_Exercise:_ Your answer should consist of the complete listing, repeated verbatim.

_The data:_
BEGIN
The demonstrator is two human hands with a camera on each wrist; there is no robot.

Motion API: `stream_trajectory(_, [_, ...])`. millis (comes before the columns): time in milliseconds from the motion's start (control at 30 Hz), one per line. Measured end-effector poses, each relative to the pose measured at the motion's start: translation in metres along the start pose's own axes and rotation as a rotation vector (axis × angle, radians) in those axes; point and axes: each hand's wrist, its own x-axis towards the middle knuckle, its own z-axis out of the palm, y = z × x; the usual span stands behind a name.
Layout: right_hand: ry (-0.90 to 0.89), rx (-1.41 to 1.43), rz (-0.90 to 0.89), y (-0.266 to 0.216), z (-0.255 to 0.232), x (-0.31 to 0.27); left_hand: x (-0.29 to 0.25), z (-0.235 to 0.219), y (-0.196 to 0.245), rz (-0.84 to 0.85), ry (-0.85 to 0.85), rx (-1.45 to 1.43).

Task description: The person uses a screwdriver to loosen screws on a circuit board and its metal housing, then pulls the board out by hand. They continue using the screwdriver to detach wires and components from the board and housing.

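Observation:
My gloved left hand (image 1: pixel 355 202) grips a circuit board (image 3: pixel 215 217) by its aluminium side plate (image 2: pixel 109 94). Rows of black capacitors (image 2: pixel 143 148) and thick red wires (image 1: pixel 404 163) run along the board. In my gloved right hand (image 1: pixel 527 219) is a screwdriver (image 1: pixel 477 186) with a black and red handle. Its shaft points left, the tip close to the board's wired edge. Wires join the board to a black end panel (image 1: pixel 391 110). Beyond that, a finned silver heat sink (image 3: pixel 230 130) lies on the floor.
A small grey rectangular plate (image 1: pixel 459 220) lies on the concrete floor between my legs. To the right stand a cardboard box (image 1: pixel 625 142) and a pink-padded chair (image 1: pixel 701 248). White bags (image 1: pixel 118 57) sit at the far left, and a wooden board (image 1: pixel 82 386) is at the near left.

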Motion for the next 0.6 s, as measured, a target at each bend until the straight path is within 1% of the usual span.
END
_Task result:_
The demonstrator is two human hands with a camera on each wrist; there is no robot.

Motion API: `stream_trajectory(_, [_, ...])`. millis (comes before the columns): time in milliseconds from the motion's start (control at 30 Hz), one per line. Measured end-effector poses, each relative to the pose measured at the motion's start: translation in metres along the start pose's own axes and rotation as a rotation vector (axis × angle, radians) in those axes; point and axes: each hand's wrist, its own x-axis towards the middle knuckle, its own z-axis out of the palm, y = z × x; the usual span stands behind a name.
Layout: right_hand: ry (-0.90 to 0.89), rx (-1.41 to 1.43), rz (-0.90 to 0.89), y (-0.266 to 0.216), z (-0.255 to 0.232), x (-0.31 to 0.27); left_hand: x (-0.29 to 0.25), z (-0.235 to 0.219), y (-0.196 to 0.245), rz (-0.84 to 0.85), ry (-0.85 to 0.85), rx (-1.45 to 1.43).

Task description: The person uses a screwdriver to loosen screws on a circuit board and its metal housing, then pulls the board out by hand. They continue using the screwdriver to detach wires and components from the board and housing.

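Observation:
My gloved left hand (image 1: pixel 355 202) grips a circuit board (image 3: pixel 215 217) by its aluminium side plate (image 2: pixel 109 94). Rows of black capacitors (image 2: pixel 143 148) and thick red wires (image 1: pixel 404 163) run along the board. In my gloved right hand (image 1: pixel 527 219) is a screwdriver (image 1: pixel 477 186) with a black and red handle. Its shaft points left, the tip close to the board's wired edge. Wires join the board to a black end panel (image 1: pixel 391 110). Beyond that, a finned silver heat sink (image 3: pixel 230 130) lies on the floor.
A small grey rectangular plate (image 1: pixel 459 220) lies on the concrete floor between my legs. To the right stand a cardboard box (image 1: pixel 625 142) and a pink-padded chair (image 1: pixel 701 248). White bags (image 1: pixel 118 57) sit at the far left, and a wooden board (image 1: pixel 82 386) is at the near left.
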
Motion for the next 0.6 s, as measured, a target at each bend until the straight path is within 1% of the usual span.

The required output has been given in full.